Martha Dixon
Clothing Designer | Class of 2005
Martha Smith Dixon is an internationally recognized clothing designer and entrepreneur, whose couture gowns worn by First Lady Hillary Clinton helped to launch her career in fashion design and sales.
Martha Smith was born in Clark County, Arkansas, on February 2, 1946, the seventeenth of twenty children of James G. Smith and Beatrice Cook Smith, impoverished cotton pickers and sharecroppers in the South Central community of the county. She attended public school in Gurdon, Arkansas, when work allowed and graduated from Peake High School in Arkadelphia in 1965. The first in her family to attend college, Smith spent two years at Henderson State University before dropping out to work at Levi Strauss and Co. In 1967, she married Huie Dixon; the couple adopted a son, Chris, in 1973, and she became a stay-at-home mother. After her son reached middle school, Dix on returned to her early passion of clothes-making and completed a college correspondence program in fashion offered by the Commercial Technical Institute in Little Falls, New Jersey.
She started her first business, Martha’s Designs, to cater to a diverse clientele. She walked door-to-door to boutiques in the Heights neighborhood in Little Rock before she received her first break when the Casey’s Cachet boutique placed an order for twelve silk dresses. Within two weeks, one of Dixon’s dresses had been selected for Hillary Rodham Clinton, then Arkansas’s First Lady, to wear for the Governor’s Inaugural Ball in 1987 following the re-election of her husband, Bill Clinton, as governor of Arkansas. The jade-green jersey gown was later put on display at the Old State House Museum in Little Rock.
The dress couture business picked up after the high-profile order, which allowed Dixon to place her designs in boutiques in surrounding states. In a local show of support, Arkadelphia business leaders helped pay for the initial material costs for a gown designed to adorn Hillary Clinton for special events during President Bill Clinton’s 1993 inauguration. The red gown made of silk, satin, and lace is now on exhibit at the Harry S. Truman Library & Museum in Independence, Missouri.
With a $50,000 loan from the Arkansas Industry Development Council, Dixon created her second business, Dixon Manufacturing, in 1989. A children’s clothing line called Dixon Kids was created in 1997 to supply school uniforms. Dixon’s commercial clients have included Tyson Foods, CARTI, and Walmart. After a devastating fire in 2006 at the Dixon Manufacturing Clinton Street facility in Arkadelphia, Dixon sold the school uniform part of the company, gave the hospital uniform portion to an employee, and retained the food-services uniform portion to run from home.
Dixon became involved in the Democratic Party in Arkansas, serving in leadership roles at the county and state level, including as Arkansas Democratic National Committeewoman for Arkansas in 2000 and co-chair of the 2008 presidential campaign for Hillary Clinton in Arkansas.

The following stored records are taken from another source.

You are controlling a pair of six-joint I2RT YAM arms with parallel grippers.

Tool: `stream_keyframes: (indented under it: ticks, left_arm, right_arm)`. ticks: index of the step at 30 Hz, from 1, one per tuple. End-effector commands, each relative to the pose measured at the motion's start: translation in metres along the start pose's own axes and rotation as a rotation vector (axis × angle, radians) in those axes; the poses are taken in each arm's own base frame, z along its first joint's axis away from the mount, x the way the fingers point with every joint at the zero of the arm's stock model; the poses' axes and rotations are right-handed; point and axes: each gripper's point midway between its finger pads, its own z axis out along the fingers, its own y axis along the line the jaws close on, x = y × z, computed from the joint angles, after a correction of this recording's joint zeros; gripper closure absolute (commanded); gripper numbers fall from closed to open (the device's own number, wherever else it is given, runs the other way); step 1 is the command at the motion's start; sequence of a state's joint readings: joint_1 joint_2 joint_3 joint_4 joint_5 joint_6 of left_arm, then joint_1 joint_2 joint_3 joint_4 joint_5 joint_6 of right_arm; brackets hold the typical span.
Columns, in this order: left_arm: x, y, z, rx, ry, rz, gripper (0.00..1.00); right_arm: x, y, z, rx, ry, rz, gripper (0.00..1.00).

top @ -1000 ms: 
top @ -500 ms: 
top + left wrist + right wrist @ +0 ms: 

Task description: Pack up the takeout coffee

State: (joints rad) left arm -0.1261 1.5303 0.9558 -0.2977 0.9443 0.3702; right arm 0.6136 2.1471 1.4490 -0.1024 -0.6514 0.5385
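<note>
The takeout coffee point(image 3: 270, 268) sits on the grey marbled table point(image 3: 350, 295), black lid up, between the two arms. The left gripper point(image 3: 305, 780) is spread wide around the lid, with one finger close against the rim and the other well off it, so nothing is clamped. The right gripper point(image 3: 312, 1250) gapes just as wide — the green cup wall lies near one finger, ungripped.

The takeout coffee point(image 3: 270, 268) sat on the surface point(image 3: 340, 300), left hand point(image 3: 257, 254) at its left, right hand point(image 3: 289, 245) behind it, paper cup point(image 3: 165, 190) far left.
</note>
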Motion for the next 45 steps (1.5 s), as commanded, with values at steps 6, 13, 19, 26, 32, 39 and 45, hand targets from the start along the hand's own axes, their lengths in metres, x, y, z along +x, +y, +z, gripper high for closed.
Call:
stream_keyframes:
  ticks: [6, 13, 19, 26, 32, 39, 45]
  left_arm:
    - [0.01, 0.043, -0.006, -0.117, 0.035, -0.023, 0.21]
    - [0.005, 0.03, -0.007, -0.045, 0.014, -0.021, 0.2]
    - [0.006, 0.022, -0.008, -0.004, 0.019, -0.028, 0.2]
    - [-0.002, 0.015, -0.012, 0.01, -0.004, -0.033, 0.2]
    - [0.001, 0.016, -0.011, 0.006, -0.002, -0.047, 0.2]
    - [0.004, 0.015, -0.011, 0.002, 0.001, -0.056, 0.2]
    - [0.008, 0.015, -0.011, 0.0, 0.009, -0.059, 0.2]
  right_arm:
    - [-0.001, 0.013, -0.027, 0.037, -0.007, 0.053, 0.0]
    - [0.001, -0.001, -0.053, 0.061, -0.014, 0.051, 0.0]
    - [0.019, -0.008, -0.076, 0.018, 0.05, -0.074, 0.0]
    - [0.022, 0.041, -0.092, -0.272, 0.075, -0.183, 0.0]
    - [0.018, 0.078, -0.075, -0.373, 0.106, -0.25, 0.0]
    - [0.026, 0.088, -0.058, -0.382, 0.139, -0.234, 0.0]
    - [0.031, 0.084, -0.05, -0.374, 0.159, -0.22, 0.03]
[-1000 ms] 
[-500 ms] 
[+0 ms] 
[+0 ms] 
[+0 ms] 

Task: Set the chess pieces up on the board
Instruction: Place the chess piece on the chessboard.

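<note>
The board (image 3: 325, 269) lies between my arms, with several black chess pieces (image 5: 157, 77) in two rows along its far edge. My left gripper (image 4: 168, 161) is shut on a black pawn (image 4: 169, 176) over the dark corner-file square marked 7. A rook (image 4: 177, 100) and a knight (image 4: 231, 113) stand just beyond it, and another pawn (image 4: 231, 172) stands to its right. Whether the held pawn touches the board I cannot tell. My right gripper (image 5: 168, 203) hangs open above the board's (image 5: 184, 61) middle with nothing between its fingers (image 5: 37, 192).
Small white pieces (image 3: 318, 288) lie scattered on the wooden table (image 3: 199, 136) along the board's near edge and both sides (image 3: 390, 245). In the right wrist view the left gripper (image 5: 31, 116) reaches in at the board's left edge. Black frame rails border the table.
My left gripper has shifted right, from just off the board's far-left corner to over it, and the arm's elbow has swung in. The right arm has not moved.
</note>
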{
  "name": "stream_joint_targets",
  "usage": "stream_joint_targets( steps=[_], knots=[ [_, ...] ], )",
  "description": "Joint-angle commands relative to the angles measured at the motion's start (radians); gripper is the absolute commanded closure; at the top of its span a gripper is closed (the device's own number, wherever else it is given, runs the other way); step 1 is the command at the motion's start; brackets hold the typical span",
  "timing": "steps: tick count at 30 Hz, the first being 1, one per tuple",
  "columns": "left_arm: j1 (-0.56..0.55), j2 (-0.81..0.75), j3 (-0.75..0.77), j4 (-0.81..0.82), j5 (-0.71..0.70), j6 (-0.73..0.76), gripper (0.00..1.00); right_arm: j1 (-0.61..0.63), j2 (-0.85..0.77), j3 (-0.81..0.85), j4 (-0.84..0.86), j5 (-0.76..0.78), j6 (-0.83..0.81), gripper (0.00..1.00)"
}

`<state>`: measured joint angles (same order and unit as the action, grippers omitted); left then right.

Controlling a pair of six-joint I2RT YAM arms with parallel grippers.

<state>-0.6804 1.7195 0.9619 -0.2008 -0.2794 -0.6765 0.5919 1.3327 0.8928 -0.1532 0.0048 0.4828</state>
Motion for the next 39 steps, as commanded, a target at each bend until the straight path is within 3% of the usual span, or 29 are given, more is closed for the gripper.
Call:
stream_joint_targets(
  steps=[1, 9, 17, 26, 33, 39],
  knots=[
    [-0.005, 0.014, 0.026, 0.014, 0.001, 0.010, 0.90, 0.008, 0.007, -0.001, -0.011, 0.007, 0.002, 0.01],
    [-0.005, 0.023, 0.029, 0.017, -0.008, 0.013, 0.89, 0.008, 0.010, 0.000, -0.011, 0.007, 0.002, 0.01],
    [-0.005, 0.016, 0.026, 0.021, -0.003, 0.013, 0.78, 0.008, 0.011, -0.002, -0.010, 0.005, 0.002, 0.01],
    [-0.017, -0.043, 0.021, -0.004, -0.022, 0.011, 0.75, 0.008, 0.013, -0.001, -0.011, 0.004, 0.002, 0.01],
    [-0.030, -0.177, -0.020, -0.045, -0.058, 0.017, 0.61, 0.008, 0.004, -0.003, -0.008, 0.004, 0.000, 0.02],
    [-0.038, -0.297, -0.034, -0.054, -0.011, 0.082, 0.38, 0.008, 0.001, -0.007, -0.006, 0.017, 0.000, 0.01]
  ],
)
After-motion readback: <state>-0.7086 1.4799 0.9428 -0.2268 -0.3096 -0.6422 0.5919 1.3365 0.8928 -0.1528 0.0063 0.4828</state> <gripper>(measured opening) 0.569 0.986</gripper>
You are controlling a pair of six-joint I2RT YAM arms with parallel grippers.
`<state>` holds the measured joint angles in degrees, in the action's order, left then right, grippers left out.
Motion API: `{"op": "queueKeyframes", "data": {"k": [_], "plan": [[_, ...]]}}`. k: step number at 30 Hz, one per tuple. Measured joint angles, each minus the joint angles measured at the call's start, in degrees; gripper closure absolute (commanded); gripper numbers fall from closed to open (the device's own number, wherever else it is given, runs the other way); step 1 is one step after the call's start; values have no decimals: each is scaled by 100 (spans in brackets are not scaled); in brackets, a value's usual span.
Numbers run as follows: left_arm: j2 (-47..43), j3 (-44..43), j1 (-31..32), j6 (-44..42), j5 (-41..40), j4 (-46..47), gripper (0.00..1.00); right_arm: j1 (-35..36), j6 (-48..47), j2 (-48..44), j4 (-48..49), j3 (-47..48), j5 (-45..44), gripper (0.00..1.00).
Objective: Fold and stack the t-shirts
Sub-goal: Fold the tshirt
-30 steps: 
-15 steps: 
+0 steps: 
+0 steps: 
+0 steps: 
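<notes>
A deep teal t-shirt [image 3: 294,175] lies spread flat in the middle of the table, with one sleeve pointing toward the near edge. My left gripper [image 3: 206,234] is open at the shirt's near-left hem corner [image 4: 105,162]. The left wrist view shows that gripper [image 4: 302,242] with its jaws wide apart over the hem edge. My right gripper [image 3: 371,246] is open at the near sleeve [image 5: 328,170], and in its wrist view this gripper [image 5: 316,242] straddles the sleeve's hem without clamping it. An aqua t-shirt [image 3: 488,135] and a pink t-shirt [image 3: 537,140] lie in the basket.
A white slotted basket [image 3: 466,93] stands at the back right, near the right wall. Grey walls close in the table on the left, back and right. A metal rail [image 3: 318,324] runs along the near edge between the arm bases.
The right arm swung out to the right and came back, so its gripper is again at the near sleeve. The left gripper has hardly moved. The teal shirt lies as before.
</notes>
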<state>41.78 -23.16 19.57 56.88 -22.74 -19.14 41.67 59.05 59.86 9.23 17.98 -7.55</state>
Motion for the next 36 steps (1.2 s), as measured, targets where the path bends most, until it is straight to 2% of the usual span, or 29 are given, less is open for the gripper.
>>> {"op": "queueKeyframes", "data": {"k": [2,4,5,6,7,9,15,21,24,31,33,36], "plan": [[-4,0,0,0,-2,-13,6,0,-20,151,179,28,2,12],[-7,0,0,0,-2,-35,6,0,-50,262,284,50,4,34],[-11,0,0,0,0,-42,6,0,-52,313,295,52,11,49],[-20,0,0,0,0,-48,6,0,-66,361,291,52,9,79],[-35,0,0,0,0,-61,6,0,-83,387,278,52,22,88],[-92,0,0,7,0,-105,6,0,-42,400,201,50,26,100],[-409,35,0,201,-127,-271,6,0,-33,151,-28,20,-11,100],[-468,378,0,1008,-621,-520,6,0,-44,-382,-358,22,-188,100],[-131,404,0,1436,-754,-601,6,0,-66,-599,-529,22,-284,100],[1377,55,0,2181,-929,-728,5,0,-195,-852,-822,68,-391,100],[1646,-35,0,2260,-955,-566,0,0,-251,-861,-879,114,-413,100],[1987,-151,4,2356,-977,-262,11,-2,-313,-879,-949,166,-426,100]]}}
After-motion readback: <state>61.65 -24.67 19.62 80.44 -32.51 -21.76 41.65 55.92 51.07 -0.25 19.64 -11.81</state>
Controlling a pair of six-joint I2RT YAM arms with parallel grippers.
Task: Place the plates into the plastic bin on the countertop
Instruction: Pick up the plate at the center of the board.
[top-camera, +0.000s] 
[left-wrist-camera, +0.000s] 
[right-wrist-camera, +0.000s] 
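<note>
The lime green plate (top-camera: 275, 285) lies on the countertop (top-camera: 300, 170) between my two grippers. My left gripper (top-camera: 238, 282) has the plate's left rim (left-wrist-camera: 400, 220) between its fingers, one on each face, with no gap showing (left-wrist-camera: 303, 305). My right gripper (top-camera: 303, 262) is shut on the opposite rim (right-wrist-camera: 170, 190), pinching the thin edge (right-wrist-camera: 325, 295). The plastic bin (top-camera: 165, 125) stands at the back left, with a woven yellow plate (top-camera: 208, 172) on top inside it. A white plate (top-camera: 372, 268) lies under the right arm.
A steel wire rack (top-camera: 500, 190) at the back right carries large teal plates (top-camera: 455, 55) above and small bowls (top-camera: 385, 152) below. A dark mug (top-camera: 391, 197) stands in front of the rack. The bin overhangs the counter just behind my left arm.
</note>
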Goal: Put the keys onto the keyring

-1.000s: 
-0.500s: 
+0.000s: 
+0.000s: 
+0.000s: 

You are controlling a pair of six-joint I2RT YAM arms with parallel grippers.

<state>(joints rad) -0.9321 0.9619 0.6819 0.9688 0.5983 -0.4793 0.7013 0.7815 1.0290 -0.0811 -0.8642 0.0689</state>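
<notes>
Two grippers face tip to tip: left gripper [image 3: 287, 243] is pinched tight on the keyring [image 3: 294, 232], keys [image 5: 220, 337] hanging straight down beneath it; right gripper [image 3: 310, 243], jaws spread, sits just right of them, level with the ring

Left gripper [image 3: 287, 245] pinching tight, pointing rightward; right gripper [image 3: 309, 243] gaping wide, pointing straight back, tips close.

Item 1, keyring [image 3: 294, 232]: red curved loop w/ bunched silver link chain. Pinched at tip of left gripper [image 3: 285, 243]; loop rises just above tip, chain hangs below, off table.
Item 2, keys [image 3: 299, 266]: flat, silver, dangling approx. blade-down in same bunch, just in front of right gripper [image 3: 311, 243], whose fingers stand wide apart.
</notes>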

Dixon was recognized as one of the “Top 100 Women of Arkansas” by Arkansas Business magazine. She used her influence as a prominent business owner to gain representation for African Americans in the Arkadelphia and Clark County community. In 2011, Dixon published her autobiography, Triumph Beyond Measure.
Over the years, she has served on numerous boards and committees, including the board of the Winthrop Rockefeller Foundation. She is a member of the Arkadelphia Rotary Club. Her accomplishments are prominently featured in a community mural in downtown Arkadelphia, and she has been featured in Southern Living and Emerge magazines.
Dixon resides in Clark County with her husband on land that Dixon’s family first worked as sharecroppers.